Like a web of dreams that lie
awake at night and cause me to
scream in desperation,
shadows marching upon the stone.

Tuesday, November 06, 2018

THE TRAIN AT THE END OF THE WORLD.


THE TRAIN AT THE END OF THE WORLD.

The train goes to the end of time.
It sits there and it waits.
I find myself standing on the end of oblivion,
the time it takes for control to manifest.
I am self-absorbed in the realm of darkness.
Time forces us to a standstill.
The broken clock marches forward,
and gleams of promise; hope fades
to fear.
Light is like a folding flower,
it goes around and around.
The wheels of the train are spinning.
I am a colored wheel.
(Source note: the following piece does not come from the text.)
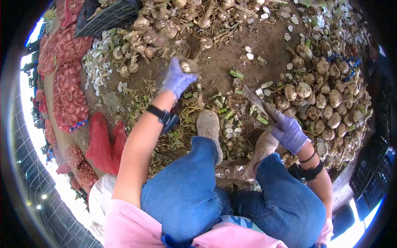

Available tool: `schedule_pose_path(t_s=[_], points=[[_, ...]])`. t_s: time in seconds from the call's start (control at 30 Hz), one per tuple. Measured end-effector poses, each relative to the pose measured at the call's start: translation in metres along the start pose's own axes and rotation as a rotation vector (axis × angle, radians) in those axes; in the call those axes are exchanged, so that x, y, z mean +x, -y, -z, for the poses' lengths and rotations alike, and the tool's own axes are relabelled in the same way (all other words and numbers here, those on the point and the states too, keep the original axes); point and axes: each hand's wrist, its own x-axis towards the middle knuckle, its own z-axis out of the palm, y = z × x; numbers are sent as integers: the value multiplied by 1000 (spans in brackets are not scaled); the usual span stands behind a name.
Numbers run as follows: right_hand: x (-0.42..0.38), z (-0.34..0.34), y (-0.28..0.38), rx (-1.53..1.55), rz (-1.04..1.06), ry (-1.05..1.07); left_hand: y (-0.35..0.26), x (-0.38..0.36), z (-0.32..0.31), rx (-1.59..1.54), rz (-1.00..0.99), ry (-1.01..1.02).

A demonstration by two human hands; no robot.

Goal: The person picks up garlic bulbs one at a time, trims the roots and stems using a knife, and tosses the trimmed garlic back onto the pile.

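My left hand, in a purple glove, is closed around a garlic bulb above the bare soil. In my right hand, gloved the same way, is a knife with its blade pointing up and to the left. Cut green stem pieces and pale trimmings lie on the ground between the two hands. Beyond my left hand is a heap of untrimmed garlic with roots and dry stalks. A big pile of garlic bulbs lies to the right of the knife.
Filled red mesh sacks line the left side, with a loose red mesh bag nearer me. A black plastic crate stands at the upper left. Dark crates are at the far right. My shoes rest among the trimmings.
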Motion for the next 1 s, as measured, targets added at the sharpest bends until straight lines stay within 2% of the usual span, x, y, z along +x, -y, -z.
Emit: schedule_pose_path(t_s=[0.07, 0.17, 0.2, 0.27, 0.33, 0.37, 0.4, 0.43, 0.57, 0.63, 0.67, 0.7, 0.8, 0.9, 1.0], points=[[4, 7, 11, -90, 36, -34, -31, -29, -20, -44, -118, 138], [12, 18, 35, -134, 253, -99, -74, -63, -44, -142, -90, 383], [12, 24, 45, -123, 255, -48, -85, -70, -48, -138, -117, 424], [13, 20, 47, -44, 299, -151, -94, -79, -57, -107, -202, 485], [17, 19, 60, 62, 273, -240, -91, -83, -64, -29, -346, 501], [17, 22, 68, 165, 152, -223, -92, -85, -70, 20, -432, 501], [18, 24, 76, 269, 30, -217, -97, -90, -74, 90, -415, 502], [25, 21, 73, 262, 107, -319, -102, -96, -81, 153, -441, 485], [37, 9, 70, 617, 30, -316, -109, -117, -104, 399, -570, 397], [33, 12, 69, 572, 30, -298, -103, -119, -110, 398, -580, 414], [31, 12, 67, 595, 41, -294, -109, -122, -111, 433, -688, 361], [29, 12, 66, 619, 53, -288, -107, -121, -111, 410, -638, 430], [27, 20, 69, 312, 100, -261, -100, -109, -111, 400, -458, 606], [27, 18, 69, 544, -6, -193, -105, -113, -110, 370, -369, 645], [26, 18, 63, 426, 79, -206, -99, -111, -108, 429, -386, 645]])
I light my own way
in the dark.
The train goes through thick, gooey mud.
I am concerned with what will happen
the next day; the next and the next until
time breaks down and rots away.
The river is wide. The train breaks down
in the water. Rust rots away. I am broken,
like a clock, that falls in the water
and time does not end.


Thursday, October 18, 2018

THE WIND IN THE OLD HOUSE.


The wind shudders and sighs
throughout the old, barren house.
Its rusty walls are grim.
I found the darkness
reverberates throughout the walls,
the anger is mass, like the sea.
The loneliness fills the a void
in my mind.
I am gone, and I am here.
I am no one and everyone.
I am a lone shoe on the stair
that is old and wanting wear.
I do not try to be like anyone else.
I do not try to be a second guest
in someone else's home.
I move around without a sound.
But the old man I love is a grouch,
he tried to bite and scratch and crawl
his way out of bed,
blankets clawing at his old hands.
He thought of death and I was still.